The spectrophotometric determination of OD often involves the frequent sterile collection of aliquots from the batch culture vessels, increasing the risk of culture contamination, requires large amounts of laboratory consumables (pipette tips, spectrophotometer cuvettes), and has the undesired effect of reducing the culture volume over time. This may not only limit the temporal resolution of the experiments but may also change the culture conditions during the growth period. A common form of avoiding the need to open the cultures vessels is to use special Erlenmeyer flasks that have a protuberant sidearm, or the so-called nephelometric flasks (Scherr, 1952), which can be directly inserted in specific commercial turbidimeters or spectrophotometers. However, besides having the disadvantage of having to use low culture volumes, because of the need to be tilted during OD determination, this approach does not eliminate the need to use a commercial instrument to carry out the OD measurements.

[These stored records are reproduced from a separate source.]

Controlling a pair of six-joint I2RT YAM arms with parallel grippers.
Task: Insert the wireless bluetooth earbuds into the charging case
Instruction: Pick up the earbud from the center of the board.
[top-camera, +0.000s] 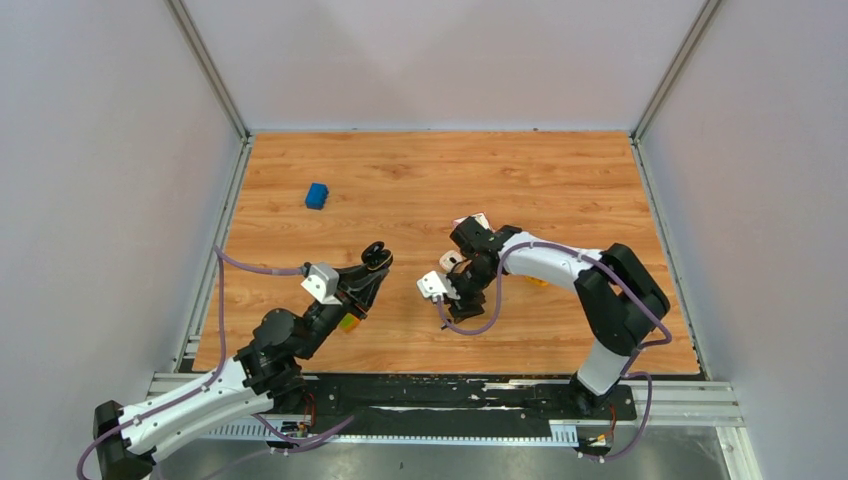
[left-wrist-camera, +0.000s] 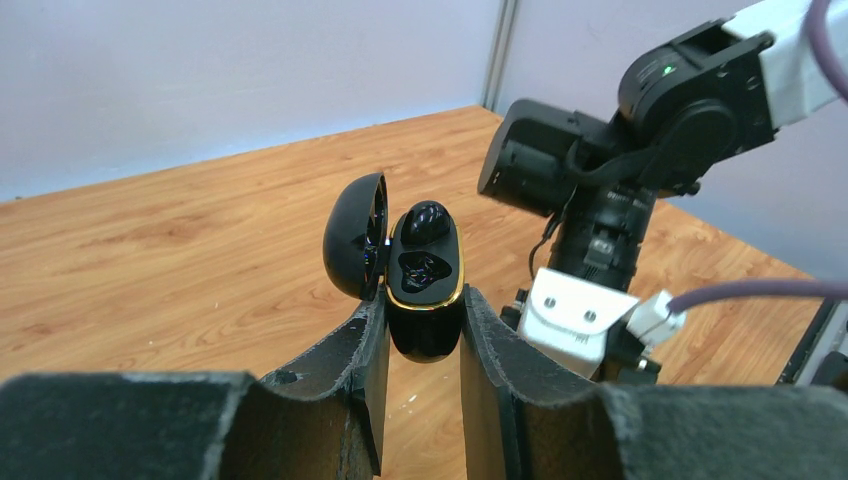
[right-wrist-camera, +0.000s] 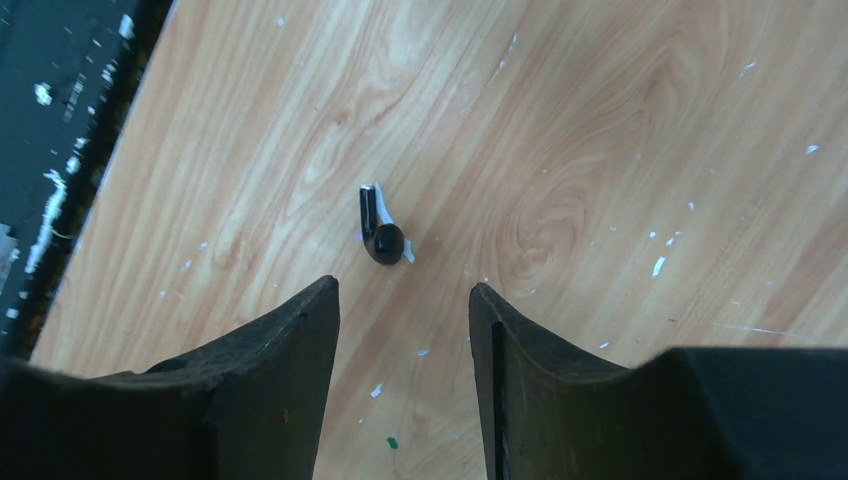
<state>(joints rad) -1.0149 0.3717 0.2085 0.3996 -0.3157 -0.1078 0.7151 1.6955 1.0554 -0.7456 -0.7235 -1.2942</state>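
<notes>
Counts: two arms, one charging case, two earbuds, one blue block. Left end effector (left-wrist-camera: 422, 306) is clenched on the charging case (left-wrist-camera: 425, 300), one finger on each side of the lower shell. The case stands upright above the desk (top-camera: 430, 170) with its lid hinged open toward 9 o'clock in the left wrist view. The case has two wells inside a gold rim. The well at 12 o'clock holds what looks like a seated glossy black earbud (left-wrist-camera: 423, 222). The well at 6 o'clock reads as a bare cavity, though I cannot be sure. In the top view the case sits at about 8 o'clock from the desk centre. Right end effector (right-wrist-camera: 403, 290) is released: the fingers are apart with nothing between them, hanging over the desk and pointing down. The second earbud (right-wrist-camera: 382, 235) is black with a whitish part. It lies alone on the wood at 12 o'clock from the finger gap, just beyond the tips and touching neither finger. The right arm's wrist stands at about 3 o'clock from the case, near it but apart. The blue block (top-camera: 317, 195) rests at about 10 o'clock on the desk, well away from both arms.
</notes>
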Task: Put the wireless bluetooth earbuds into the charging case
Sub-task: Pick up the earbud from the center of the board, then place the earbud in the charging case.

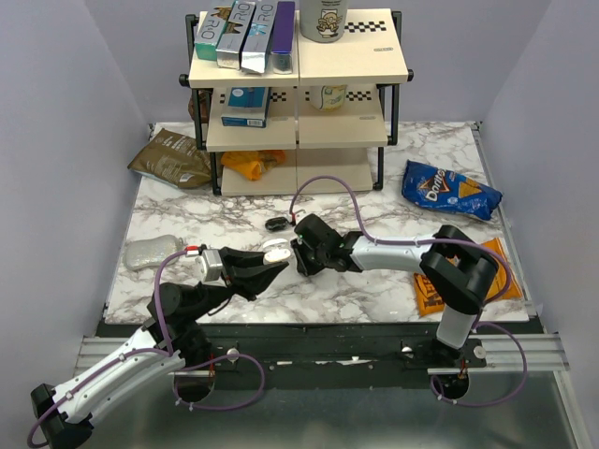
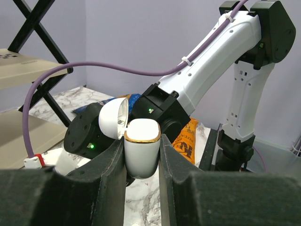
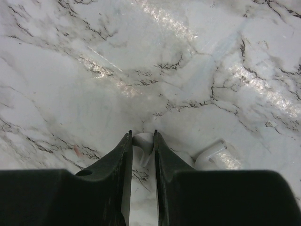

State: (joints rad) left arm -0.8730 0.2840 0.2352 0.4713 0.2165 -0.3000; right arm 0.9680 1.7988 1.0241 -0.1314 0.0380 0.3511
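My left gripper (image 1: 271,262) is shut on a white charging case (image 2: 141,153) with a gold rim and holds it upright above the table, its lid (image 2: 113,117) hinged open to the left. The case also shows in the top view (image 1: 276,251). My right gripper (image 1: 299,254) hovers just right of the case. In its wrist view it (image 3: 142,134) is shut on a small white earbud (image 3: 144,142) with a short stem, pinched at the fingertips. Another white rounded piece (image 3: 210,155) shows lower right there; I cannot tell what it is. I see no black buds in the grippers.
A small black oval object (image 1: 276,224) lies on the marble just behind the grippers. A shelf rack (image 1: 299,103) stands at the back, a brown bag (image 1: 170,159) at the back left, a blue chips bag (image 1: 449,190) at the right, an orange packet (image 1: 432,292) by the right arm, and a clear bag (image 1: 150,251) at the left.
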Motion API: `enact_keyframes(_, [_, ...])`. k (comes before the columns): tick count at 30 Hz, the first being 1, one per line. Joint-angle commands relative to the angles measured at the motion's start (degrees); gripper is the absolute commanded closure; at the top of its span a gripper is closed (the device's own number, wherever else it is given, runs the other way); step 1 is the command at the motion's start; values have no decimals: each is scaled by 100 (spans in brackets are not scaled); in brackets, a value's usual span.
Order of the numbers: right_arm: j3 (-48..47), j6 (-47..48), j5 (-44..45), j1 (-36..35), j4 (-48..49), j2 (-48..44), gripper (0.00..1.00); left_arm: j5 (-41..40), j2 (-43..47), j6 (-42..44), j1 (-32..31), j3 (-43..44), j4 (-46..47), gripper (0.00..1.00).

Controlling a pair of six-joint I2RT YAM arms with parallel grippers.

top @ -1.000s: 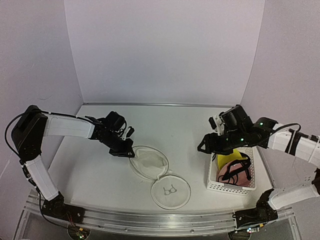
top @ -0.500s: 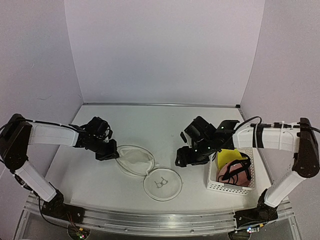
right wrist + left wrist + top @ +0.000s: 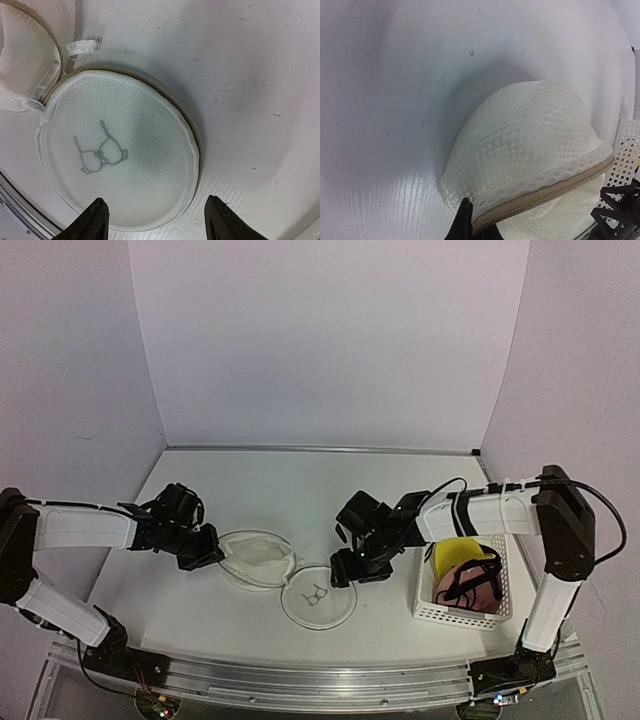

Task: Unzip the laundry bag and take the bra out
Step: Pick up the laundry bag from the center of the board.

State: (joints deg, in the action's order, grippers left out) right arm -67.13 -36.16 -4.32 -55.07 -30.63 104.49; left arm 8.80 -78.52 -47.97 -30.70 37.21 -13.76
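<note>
The laundry bag (image 3: 255, 558) lies unzipped on the table in two round halves, joined at one edge. My left gripper (image 3: 210, 552) is shut on the rim of the domed mesh half (image 3: 530, 140), pinching it by the tan zipper tape; in the wrist view the gripper (image 3: 472, 226) sits at the bottom edge. The flat half with the bra outline (image 3: 318, 595) lies nearer the front. My right gripper (image 3: 345, 572) hovers open just above that half (image 3: 120, 155), its fingertips (image 3: 97, 212) straddling its near rim. The pink bra (image 3: 470, 590) with black straps lies in the basket.
A white perforated basket (image 3: 425, 612) stands at the right, holding a yellow piece (image 3: 455, 552) beside the bra. A small white fabric loop (image 3: 82, 46) sticks out where the bag halves meet. The table's front rail runs close below the flat half.
My left gripper has dragged the bag leftward and toward the front. My right arm has swung from over the basket down and left to the flat half.
</note>
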Motion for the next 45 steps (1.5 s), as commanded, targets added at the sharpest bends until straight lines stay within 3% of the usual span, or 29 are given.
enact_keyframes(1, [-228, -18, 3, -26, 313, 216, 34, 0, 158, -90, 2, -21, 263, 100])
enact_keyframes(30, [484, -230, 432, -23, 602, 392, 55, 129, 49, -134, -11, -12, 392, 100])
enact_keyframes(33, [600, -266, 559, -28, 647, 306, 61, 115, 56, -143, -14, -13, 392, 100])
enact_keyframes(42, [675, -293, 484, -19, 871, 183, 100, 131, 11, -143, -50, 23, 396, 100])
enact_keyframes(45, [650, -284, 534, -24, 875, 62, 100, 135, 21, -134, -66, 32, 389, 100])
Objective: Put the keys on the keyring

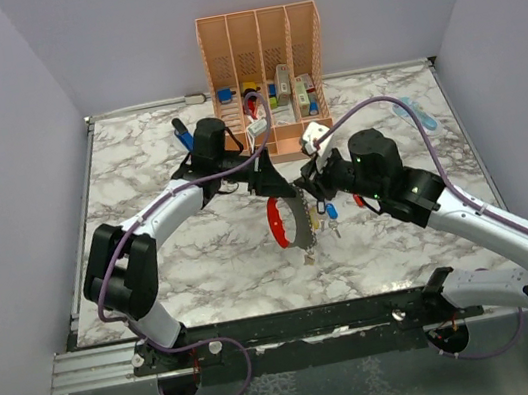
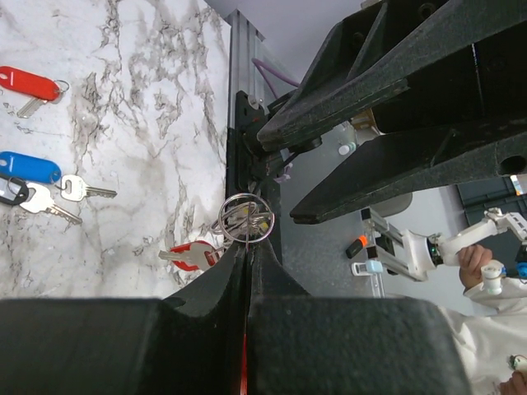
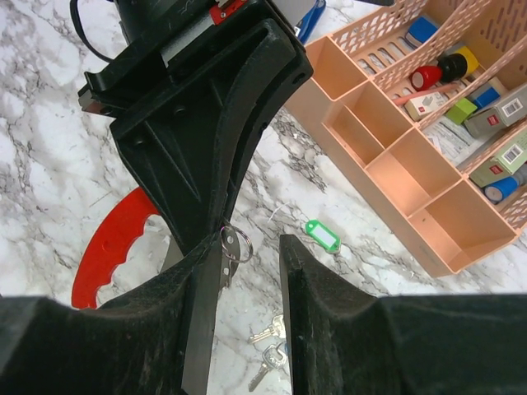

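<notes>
Clamping the red curved plastic keyring (image 1: pixel 274 222) by its limp grey strap (image 1: pixel 301 222) at mid-table, the left gripper (image 2: pixel 247 251) faces the right gripper (image 3: pixel 249 245), jaws apart; the coloured-head metal keys (image 2: pixel 31 167), likely light and slippery, suit a head pinch.

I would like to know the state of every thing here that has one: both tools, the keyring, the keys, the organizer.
left tool: shut on the keyring.
right tool: open, holding nothing.
keyring: gripped by the left tool, its metal ring at the fingertips.
keys: loose on the table, none in a tool.
organizer: upright, compartments partly filled.
</notes>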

Here we present a low-cost, open-source, and easy-to-build turbidimeter, designed around the Erlenmeyer flask, the type of vessel typically used for batch cultures of microorganisms, and thus named ‘Erlenmeter’. Unlike commercially available options and other open-source turbidimeters, the presented model is easy to construct, based on inexpensive off-the-shelf parts and 3D-printed parts, and does not require advanced engineer training, making it particularly suitable for experimental teaching. An appealing feature of the Erlenmeter is that it allows measuring the OD of cultures directly on standard Erlenmeyer flasks without the need to open them to collect aliquots, thus avoiding all the above-mentioned disadvantages associated with culture sampling. These features are particularly useful in the context of experimental teaching, where access to commercial turbidimeters can be difficult and the sterile manipulation of cultures by students may be especially challenging.

Besides providing a detailed description of the turbidimeter, its parts, and how to build it, this article illustrates its use by quantifying the growth kinetics of three microorganisms grown in batch culture, the microalga Phaeodactylum tricornutum, the bacterium Escherichia coli ATCC 25922, and the yeast Saccharomyces cerevisiae S288C, all easy to obtain and often used in research and teaching. The application of the turbidimeter in a classroom setting was illustrated with a study of the growth response of phytoplankton microalgae to limiting factors, demonstrating its potential for diverse pedagogically interesting exercises.

Materials & Methods

Design and fabrication

The Erlenmeter turbidimeter is composed of an LED (generic Ultra Bright 10 mm LED) and a light sensor (Adafruit TSL 2591; http://www.adafruit.com/product/1980), placed in opposing positions around the Erlenmeyer flask, so that the light beam emitted by the LED crosses the center of the flask, at its maximum width, and is detected by the light sensor (Fig. 1).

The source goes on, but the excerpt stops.